* **Activity**: How many lines in the records below hold the string "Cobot"? Please answer with the number and nothing more.

Dataset records:
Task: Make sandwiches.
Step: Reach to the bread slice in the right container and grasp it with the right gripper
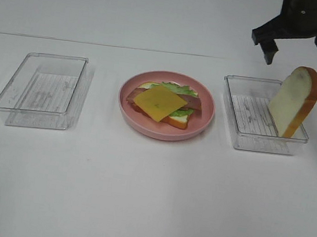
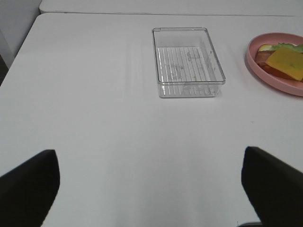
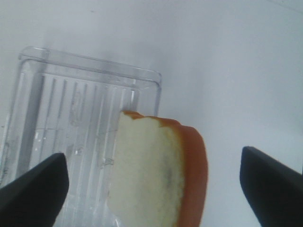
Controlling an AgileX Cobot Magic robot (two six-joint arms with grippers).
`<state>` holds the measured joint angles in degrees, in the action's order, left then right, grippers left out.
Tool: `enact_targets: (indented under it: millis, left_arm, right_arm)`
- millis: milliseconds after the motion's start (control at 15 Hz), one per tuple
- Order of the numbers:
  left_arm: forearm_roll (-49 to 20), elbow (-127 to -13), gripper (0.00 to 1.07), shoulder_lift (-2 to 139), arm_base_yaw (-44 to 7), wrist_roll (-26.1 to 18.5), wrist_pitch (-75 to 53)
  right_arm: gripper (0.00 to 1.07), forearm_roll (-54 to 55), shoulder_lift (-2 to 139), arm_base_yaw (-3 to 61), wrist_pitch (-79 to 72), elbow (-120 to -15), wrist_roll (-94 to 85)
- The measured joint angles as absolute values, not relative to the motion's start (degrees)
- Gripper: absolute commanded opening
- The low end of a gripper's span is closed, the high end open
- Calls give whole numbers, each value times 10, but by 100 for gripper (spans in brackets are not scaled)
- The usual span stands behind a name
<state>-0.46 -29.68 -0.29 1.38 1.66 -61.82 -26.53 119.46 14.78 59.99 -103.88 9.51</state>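
Observation:
An open-faced sandwich lies on the round pink plate at the table's centre: a bread slice under green lettuce, brown bacon and a yellow cheese square on top. A second bread slice stands on edge in the right clear tray, leaning on its right wall. My right gripper hangs open above and behind that tray, touching nothing. In the right wrist view its fingers flank the bread slice from well above. My left gripper is open and empty over bare table.
An empty clear tray sits at the left of the table, also seen ahead of the left gripper. The pink plate's rim shows at the edge of the left wrist view. A seam crosses the white table behind the trays.

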Motion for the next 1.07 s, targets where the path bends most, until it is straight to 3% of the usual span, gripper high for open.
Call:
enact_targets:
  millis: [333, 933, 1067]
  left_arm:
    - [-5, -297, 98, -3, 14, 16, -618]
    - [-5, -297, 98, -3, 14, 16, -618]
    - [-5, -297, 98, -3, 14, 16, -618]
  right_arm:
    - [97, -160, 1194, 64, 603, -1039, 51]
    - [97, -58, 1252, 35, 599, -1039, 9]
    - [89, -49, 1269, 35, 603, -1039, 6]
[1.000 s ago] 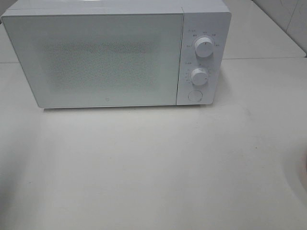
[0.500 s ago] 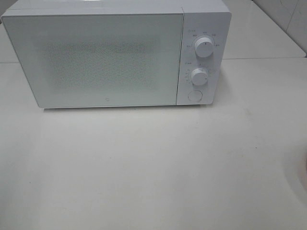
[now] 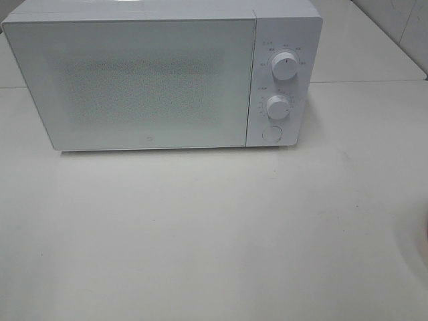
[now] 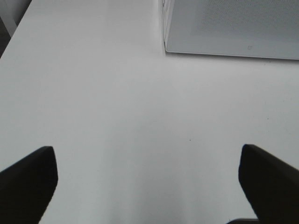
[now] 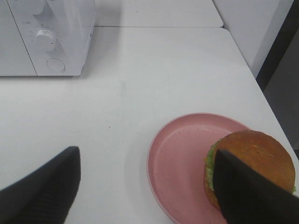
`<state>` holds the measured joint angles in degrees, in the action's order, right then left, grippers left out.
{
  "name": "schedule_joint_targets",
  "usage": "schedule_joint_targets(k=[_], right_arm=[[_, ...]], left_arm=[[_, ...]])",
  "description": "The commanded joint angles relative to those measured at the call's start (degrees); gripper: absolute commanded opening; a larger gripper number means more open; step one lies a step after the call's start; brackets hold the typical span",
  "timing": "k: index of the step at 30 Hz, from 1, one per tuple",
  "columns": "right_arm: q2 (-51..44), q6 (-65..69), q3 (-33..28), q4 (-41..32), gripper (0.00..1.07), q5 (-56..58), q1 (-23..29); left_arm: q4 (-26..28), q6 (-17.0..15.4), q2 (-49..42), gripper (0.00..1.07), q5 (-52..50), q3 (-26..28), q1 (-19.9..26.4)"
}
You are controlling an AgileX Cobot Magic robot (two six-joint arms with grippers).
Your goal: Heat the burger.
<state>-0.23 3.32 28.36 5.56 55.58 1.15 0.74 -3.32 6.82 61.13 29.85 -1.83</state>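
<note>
Two grippers, and the right gripper (image 5: 145, 186) is the nearer: we are holding its jaws spread wide and empty, with the burger (image 5: 252, 170) just beside one finger, sitting off-centre on the pink plate (image 5: 180, 163). Roundish, it is offering no long axis. The table edge (image 5: 261, 88) is running close beyond the plate; bare table is lying between us and the shut microwave (image 5: 46, 37). Our left gripper (image 4: 149, 186), also wide and empty, is hovering over bare table.

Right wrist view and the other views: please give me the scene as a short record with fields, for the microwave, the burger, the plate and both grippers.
microwave: white microwave at the back of the white table, door shut
controls: two dials, upper and lower, with a round button below
burger: burger on the plate, toward one side of it
plate: pink plate on the table, apart from the microwave
left gripper: left gripper open, above bare table, holding nothing
right gripper: right gripper open, above the plate's edge, holding nothing
</note>
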Motion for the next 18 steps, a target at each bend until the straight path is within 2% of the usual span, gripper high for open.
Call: schedule_joint_targets(k=[1, 5, 18], right_arm=[[-1.5, -0.5, -0.1, -0.1, 0.75, -0.5, -0.4], [-1.5, -0.5, -0.1, -0.1, 0.75, -0.5, -0.4], [-1.5, -0.5, -0.1, -0.1, 0.75, -0.5, -0.4]], left_arm=[[0.1, -0.2, -2.2, 0.98, 0.2, -0.2, 0.2], [0.1, -0.2, -8.3, 0.98, 0.1, -0.2, 0.2], [0.2, -0.2, -8.4, 0.98, 0.1, -0.2, 0.2]])
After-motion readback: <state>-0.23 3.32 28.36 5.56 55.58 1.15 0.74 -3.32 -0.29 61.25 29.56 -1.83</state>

* **Expected answer**: 2